**DIRECTIONS**: Pull every line containing "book" from the data.

------------

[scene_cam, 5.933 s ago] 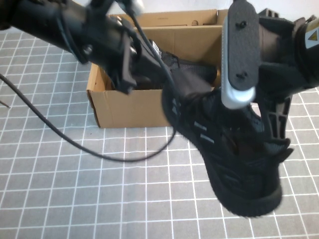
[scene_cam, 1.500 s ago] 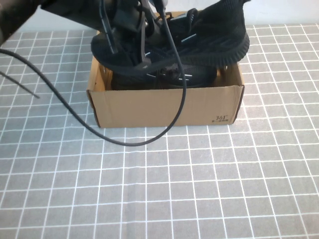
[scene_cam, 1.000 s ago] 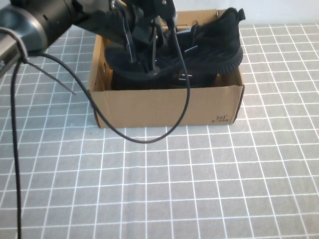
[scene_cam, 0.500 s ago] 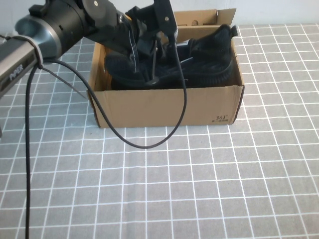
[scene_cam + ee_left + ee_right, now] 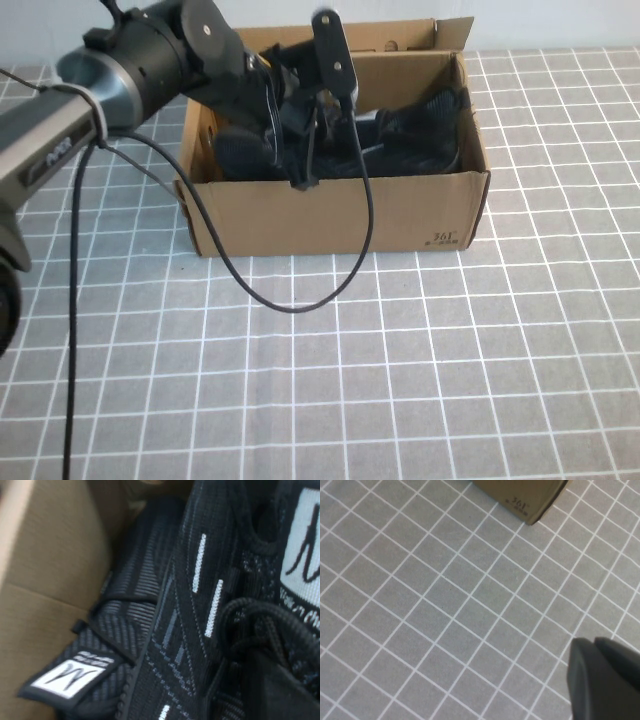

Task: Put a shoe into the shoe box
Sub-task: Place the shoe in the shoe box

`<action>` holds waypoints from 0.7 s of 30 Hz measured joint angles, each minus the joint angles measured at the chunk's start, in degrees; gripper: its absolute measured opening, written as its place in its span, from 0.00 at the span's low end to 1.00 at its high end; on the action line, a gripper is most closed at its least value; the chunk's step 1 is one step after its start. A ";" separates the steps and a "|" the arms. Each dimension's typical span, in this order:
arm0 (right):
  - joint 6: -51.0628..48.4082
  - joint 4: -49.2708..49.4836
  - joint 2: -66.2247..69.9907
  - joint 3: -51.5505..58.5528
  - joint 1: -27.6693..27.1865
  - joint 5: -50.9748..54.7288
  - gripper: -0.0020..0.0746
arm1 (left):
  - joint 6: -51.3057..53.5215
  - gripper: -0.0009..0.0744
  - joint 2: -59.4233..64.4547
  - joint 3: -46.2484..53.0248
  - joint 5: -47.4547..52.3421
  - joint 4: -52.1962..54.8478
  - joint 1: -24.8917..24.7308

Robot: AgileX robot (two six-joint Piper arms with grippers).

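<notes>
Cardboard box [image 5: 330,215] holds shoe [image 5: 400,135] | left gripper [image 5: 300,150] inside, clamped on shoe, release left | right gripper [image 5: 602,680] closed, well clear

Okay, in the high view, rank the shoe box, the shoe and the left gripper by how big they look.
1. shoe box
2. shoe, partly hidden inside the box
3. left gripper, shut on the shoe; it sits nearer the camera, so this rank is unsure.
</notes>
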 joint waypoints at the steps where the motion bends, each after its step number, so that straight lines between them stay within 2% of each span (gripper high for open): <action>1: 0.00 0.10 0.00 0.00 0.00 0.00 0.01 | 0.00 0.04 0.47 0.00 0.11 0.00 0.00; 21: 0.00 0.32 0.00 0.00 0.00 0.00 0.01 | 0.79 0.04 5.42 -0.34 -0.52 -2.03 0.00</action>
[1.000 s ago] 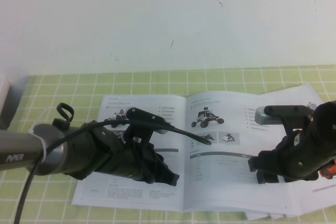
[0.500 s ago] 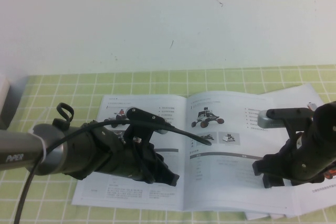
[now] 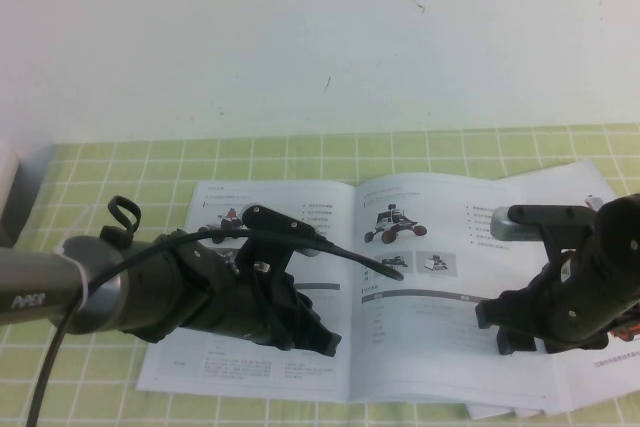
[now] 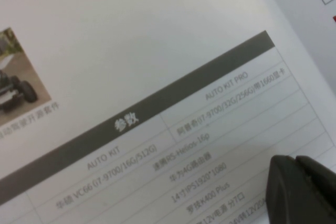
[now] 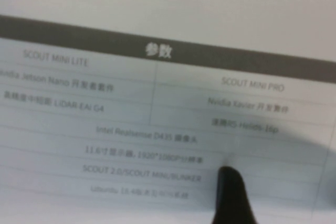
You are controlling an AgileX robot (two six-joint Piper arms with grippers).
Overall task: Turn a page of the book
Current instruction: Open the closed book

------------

**YOUR SOLUTION**:
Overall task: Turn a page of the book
Current instruction: Open the closed book

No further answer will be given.